De drie belangrijkste peilers om te verbeteren voor duursporters zijn de aerobe capaciteit, de anaerobe drempel en efficiency/zuinigheid. Wat houd… het in en hoe verbeter je ze? In dit artikel beantwoord ik deze vragen over de aerobe capaciteit.
Wat is aerobe capaciteit?
De aerobe capaciteit, ook wel VO2max genoemd, is je vermogen om zuurstof om te zetten in energie. Des te meer energie je kunt produceren, des te hoger je vermogen zal zijn. Een hoge aerobe capaciteit is nodig om goed te kunnen presteren – elke profwielrenner heeft een hoge aerobe capaciteit –, maar het betekent niet dat je automatisch sneller gaat dan iemand met een lagere aerobe capaciteit. De andere fysiologische factoren, efficiency/zuinigheid en anaerobe drempel, spelen ook een belangrijke rol bij race-resultaten.
Hoe verbeter je je aerobe capaciteit?
Verbeteringen in de aerobe capaciteit hebben grotendeels te maken met hoeveel bloed, dat zuurstof bevat, het hart bij elke slag naar de werkende spieren pompt. Dit wordt het slagvolume genoemd. Een doel van trainen is om je slagvolume te verbeteren. Dit kun je op twee manieren doen. Ten eerste door veel uren op de fiets te maken door middel van lange duurtrainingen bijvoorbeeld. Het hart reageert op veel tijd die je met een hogere intensiteit dan rust doorbrengt – boven de 50% van de VO2max. Hierdoor word je hart efficiënter en effectiever, wat leid dat er meer bloed per slag wordt gepompt.

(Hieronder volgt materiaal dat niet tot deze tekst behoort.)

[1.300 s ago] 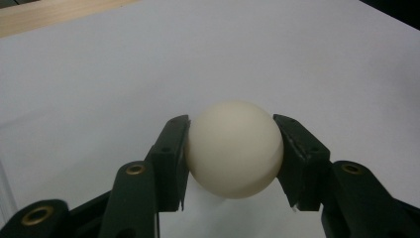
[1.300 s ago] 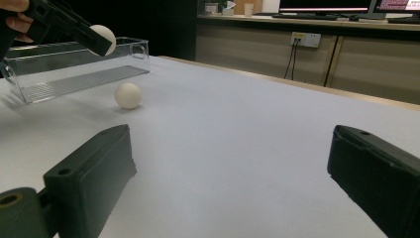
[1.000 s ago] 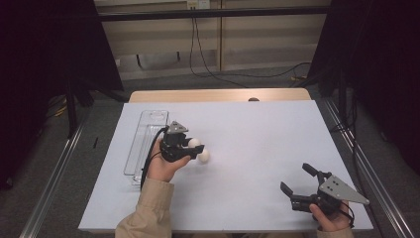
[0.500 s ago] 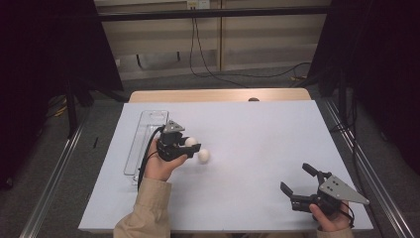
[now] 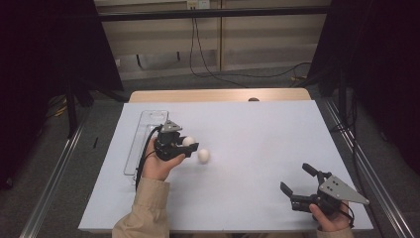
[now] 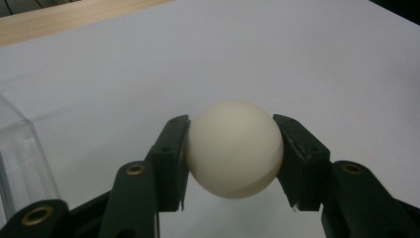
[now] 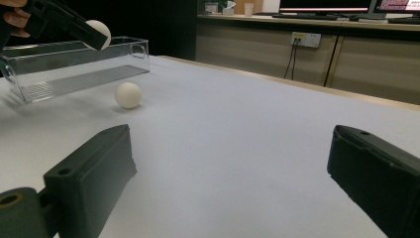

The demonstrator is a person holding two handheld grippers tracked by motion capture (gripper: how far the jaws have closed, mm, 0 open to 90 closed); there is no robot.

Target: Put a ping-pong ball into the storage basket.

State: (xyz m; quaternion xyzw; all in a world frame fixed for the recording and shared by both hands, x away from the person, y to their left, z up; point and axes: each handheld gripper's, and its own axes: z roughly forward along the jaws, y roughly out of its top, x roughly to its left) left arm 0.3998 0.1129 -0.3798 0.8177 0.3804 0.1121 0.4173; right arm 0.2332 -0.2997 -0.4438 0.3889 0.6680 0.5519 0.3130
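One white ball (image 6: 233,148) clamped between left tool (image 6: 232,158) jaws, raised off table (image 5: 257,134)

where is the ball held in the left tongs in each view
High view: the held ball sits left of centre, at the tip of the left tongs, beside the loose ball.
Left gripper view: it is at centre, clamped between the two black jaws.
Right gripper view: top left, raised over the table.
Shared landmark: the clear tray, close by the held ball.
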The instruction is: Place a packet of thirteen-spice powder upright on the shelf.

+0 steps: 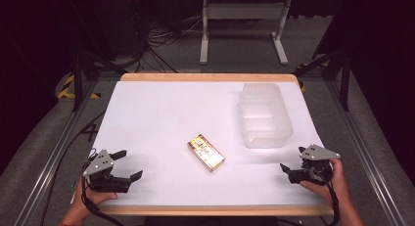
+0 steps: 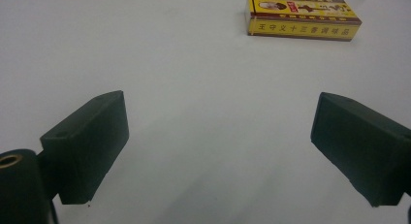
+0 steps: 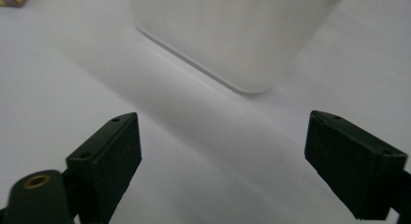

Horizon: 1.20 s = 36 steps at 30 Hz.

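A small yellow box with red print (image 1: 206, 152) lies flat near the middle of the white table (image 1: 161, 113). In the left gripper view the same yellow box (image 2: 304, 17) lies ahead of the jaws, toward the upper right. My left gripper (image 1: 128, 164) rests at the table's front left corner, open, nothing between its fingers; the left gripper (image 2: 219, 146) shows wide-spread jaws over bare white surface. My right gripper (image 1: 292, 161) sits at the front right, open and empty. The right gripper (image 3: 224, 161) faces the wall of a translucent plastic tub (image 3: 232, 35).
The translucent white tub (image 1: 265, 114) stands at the back right of the table, open side up. Beyond the far edge, a white metal frame (image 1: 243, 25) and cables lie on the grey floor. Dark rails run along both sides of the table.
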Tool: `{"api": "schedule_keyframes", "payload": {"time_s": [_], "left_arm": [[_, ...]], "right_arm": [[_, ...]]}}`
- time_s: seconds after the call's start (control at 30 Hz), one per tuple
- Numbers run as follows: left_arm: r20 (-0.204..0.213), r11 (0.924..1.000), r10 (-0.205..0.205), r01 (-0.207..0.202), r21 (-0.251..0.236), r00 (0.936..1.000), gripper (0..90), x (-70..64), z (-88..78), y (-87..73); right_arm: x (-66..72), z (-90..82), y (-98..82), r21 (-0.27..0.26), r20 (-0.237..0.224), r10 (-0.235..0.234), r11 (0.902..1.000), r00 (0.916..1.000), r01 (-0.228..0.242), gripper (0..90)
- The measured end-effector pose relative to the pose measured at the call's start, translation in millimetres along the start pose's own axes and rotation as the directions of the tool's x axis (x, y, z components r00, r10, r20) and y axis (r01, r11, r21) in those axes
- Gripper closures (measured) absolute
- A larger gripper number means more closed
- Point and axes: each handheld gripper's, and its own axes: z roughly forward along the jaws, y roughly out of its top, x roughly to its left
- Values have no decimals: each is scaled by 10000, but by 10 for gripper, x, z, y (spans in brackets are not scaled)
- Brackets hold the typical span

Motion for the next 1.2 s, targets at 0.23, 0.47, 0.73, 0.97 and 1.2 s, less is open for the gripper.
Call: {"api": "schedule_keyframes", "payload": {"time_s": [0.23,0.47,0.73,0.97,1.2], "left_arm": [[-168,9999,-14,17,153,9999,81,-14,-23,-37],[-365,9999,-71,75,88,9993,86,-17,-68,-54],[-412,9997,15,-5,250,9991,89,-45,-60,-61],[-459,9998,32,-23,214,9989,91,-55,-73,-60],[-436,9996,42,-30,273,9990,99,-54,-57,-62]], "right_arm": [[186,51,140,-1,-868,-279,9996,9958,280,153],[436,193,396,197,-1533,-932,9951,9838,973,191],[750,419,776,293,-2228,-1139,9919,9682,1234,214],[1025,621,1106,400,-2655,-1281,9888,9556,1436,217],[1222,904,1381,703,-2916,-1529,9810,9443,1806,216]]}}
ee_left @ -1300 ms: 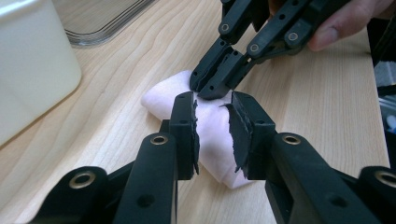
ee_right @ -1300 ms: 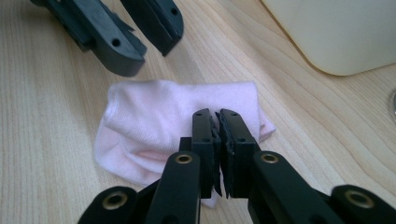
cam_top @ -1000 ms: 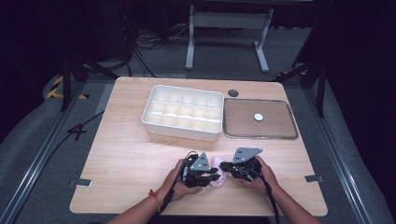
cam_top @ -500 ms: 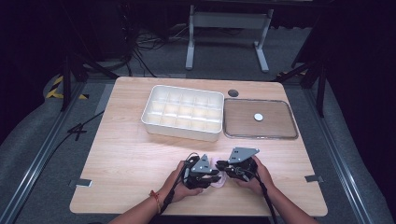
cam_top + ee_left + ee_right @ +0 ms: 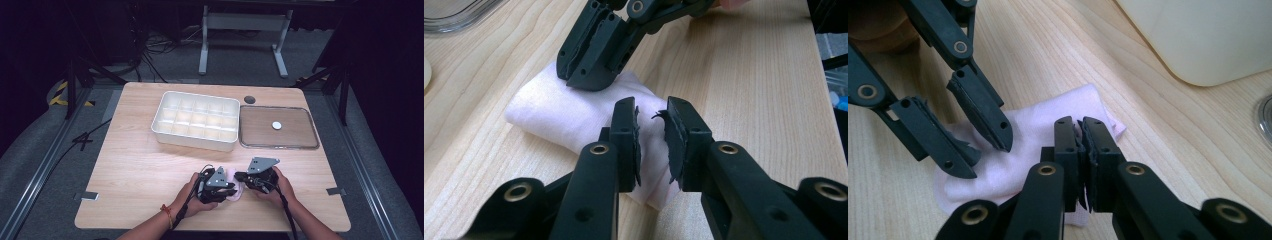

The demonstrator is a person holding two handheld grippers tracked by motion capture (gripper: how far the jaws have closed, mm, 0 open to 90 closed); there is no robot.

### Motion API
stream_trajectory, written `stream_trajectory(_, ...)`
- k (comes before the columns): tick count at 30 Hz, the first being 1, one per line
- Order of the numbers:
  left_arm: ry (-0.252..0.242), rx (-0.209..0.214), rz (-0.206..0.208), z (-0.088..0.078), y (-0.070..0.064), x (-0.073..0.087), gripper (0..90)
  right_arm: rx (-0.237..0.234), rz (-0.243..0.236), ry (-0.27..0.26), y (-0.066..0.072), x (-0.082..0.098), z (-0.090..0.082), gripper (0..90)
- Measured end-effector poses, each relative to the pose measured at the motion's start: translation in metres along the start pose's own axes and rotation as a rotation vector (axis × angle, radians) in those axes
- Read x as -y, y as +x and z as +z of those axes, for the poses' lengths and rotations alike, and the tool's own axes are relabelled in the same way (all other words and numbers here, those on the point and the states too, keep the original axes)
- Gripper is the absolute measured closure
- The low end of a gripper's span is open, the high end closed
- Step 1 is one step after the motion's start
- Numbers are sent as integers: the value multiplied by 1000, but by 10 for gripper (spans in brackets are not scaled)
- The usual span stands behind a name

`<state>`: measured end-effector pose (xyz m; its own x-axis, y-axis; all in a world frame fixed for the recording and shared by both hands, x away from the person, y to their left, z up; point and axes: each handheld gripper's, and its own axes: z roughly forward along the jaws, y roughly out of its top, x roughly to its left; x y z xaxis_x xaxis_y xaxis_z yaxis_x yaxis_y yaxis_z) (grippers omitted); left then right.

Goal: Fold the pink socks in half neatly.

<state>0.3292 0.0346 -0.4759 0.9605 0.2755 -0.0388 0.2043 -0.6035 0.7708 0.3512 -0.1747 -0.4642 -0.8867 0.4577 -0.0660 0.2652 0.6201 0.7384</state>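
Note:
A small folded pale pink cloth (image 5: 233, 186) lies on the wooden table (image 5: 140, 170) near its front edge, between my two grippers. My left gripper (image 5: 229, 190) comes at it from the left. In the left gripper view (image 5: 651, 105) the jaws stand a narrow gap apart, pinching a fold of the cloth (image 5: 549, 115). My right gripper (image 5: 241, 178) meets it from the right. Its jaws have just been closing. In the right gripper view (image 5: 1078, 122) the pads almost touch, nipping the edge of the cloth (image 5: 1030, 125). The right gripper (image 5: 589, 82) presses into the cloth's far side.
A white compartment box (image 5: 195, 120) stands at the middle back. To its right is a clear-rimmed tray (image 5: 280, 147) holding a small white disc (image 5: 276, 125). A dark round spot (image 5: 249, 99) sits behind the tray. The person's hands wrap both grippers.

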Motion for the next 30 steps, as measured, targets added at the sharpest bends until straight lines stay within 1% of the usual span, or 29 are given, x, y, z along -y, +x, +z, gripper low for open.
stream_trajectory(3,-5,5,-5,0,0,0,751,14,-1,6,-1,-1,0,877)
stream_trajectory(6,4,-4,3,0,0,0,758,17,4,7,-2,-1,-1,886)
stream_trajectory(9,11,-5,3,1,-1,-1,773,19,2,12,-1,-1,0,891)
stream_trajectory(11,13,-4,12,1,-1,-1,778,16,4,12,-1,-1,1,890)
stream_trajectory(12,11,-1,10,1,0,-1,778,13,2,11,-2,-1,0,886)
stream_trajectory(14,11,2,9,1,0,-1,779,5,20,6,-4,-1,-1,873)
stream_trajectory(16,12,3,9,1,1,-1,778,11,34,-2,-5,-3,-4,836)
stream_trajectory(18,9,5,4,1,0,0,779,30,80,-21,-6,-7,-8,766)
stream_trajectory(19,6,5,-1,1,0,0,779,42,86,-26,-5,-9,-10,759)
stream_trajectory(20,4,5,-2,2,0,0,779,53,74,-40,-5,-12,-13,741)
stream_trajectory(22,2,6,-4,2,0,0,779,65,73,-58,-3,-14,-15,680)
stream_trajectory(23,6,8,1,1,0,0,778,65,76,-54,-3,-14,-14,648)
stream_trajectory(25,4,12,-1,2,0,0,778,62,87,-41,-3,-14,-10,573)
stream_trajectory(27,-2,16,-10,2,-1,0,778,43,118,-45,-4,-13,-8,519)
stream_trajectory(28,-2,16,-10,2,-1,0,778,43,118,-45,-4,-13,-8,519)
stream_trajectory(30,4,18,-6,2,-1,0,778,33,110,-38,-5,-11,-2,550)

De tweede manier om je aerobe capaciteit te verbeteren is door VO2max intervallen uit te voeren. Bij deze intensiteit benadert je hartslag de maximale hartslag, dit zijn dus loodzware inspanningen. Deze methode zal eerder leiden tot een hoger slagvolume dan door alleen op het trainingsvolume te vertrouwen. Voer intervallen van minimaal 3 minuten uit op een intensiteit van minimaal 90% van je maximale 6 minutenwaarde – dit is 100% van je VO2max – voor de beste trainingseffecten. Start met 5 intervallen met een rustpauze van 3-5 minuten en breid geleidelijk uit tot 8 intervallen en je kunt de lengte ervan ook uitbreiden naar 4-5 minuten. Kap de training af als je niet meer minimaal 90% van je maximale 6 minutenwaarde kunt halen.

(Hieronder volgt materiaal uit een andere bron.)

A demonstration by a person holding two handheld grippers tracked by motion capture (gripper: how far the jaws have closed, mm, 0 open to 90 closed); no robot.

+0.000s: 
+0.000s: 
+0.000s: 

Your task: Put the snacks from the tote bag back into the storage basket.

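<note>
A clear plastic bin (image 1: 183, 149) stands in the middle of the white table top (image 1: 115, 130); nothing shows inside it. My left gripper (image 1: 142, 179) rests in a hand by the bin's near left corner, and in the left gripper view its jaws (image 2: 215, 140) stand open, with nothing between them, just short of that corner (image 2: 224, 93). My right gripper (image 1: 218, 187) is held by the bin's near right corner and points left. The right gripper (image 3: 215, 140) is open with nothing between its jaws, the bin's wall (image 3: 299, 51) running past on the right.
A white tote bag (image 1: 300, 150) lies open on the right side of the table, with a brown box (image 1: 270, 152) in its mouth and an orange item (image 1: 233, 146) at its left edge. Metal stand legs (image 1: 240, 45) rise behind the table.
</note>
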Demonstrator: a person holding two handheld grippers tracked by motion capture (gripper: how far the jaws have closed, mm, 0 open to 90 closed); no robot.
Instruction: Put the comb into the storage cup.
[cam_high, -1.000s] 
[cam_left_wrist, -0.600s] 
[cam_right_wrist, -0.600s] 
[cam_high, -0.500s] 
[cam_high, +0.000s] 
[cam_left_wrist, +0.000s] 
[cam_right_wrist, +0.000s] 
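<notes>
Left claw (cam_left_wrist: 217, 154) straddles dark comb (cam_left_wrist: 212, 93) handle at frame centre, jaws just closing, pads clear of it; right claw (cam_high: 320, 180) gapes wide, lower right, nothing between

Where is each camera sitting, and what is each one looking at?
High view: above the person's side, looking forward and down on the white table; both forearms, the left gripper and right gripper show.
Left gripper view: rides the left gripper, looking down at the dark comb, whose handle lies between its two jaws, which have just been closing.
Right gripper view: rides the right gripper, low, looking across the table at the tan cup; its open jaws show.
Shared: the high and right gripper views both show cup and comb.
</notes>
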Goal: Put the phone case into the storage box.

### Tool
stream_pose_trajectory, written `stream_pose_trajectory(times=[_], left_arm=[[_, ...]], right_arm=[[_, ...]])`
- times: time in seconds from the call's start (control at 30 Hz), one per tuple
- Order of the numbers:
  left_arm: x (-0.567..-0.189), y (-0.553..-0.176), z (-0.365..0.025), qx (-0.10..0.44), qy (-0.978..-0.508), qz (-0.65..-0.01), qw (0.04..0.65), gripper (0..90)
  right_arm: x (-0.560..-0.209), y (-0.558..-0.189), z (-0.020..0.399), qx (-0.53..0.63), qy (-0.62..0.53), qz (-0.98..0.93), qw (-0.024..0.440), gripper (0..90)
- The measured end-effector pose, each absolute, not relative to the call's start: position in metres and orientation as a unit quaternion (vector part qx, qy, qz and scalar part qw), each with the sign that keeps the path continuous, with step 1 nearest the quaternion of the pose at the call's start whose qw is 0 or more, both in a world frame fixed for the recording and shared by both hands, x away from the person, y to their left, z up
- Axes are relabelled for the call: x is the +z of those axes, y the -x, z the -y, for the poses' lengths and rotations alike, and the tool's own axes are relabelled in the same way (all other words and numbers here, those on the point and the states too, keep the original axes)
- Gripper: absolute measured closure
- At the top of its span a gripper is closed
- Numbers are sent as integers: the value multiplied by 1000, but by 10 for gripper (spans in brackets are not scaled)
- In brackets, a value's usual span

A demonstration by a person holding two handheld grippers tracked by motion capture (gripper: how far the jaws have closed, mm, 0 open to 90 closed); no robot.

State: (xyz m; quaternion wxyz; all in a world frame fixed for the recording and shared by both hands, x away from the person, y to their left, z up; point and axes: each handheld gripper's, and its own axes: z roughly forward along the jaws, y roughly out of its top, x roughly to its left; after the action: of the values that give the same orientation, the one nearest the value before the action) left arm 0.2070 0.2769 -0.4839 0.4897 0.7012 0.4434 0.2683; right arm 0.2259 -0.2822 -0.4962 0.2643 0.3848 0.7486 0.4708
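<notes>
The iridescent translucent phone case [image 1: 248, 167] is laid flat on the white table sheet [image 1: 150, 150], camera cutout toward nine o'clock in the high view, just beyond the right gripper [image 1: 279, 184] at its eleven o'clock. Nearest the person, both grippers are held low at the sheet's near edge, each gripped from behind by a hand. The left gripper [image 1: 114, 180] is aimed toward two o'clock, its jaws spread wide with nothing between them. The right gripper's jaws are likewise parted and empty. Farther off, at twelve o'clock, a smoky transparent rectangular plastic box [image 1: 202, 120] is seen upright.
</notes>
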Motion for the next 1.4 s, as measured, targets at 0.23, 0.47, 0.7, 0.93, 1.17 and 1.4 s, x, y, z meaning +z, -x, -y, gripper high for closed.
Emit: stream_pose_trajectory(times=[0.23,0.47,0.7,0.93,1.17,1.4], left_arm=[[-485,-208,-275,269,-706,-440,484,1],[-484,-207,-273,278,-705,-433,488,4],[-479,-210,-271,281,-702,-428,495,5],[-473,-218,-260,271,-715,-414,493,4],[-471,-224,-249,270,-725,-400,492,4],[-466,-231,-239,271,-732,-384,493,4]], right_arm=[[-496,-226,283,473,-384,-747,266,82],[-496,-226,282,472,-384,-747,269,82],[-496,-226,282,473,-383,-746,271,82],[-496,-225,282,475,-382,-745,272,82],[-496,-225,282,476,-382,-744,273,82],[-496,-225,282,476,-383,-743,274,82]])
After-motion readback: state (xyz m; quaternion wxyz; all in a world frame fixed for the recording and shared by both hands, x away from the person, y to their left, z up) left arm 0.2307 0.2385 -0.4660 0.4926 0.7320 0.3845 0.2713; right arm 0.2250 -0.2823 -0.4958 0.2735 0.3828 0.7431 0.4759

Andere fysiologische factoren
Er zijn andere fysiologische factoren die bijdragen aan de aerobe capaciteit, zoals aerobe enzymen in de spieren, de diameter van de bloedvaten en het vermogen om te verwijden, het bloedvolume en het hematocriet (rode bloedcellen). Veel atleten geloven dat hun longen de beslissende factor zijn als het gaat om aerobe capaciteit. Training produceert echter minimale veranderingen in het longvolume.
Invloed van het lichaamsgewicht
Je lichaamsgewicht heeft veel te maken met de aerobe capaciteit. De VO2max wordt namelijk uitgedrukt in milliliter verbruikte zuurstof per kilogram lichaamsgewicht per minuuut. Dit houdt in dat dat je VO2max toeneemt als je lichaamsgewicht verliest. Veel mensen kunnen hier veel winst boeken. Uiteraard is het van belang dat je alleen vet verliest en geen spiermassa. Als je spiermassa verliest zal je vermogen ook afnemen.
Vooral wanneer je bergop fietst gaan je prestaties met een lager gewicht aanzienlijk omhoog. Het accelereren/sprinten zal ook beter gaan omdat je minder gewicht op gang hoeft te brengen.
Genetisch bepaald
Je aerobe capaciteit is genetisch bepaald. Alhoewel je je aerobe capaciteit kunt trainen is de bovengrens hiervan genetisch bepaald. Maar de twee andere fysiologische factoren zijn ook belangrijke bijdragen voor je uithoudingsvermogen. Hier kom ik later op terug.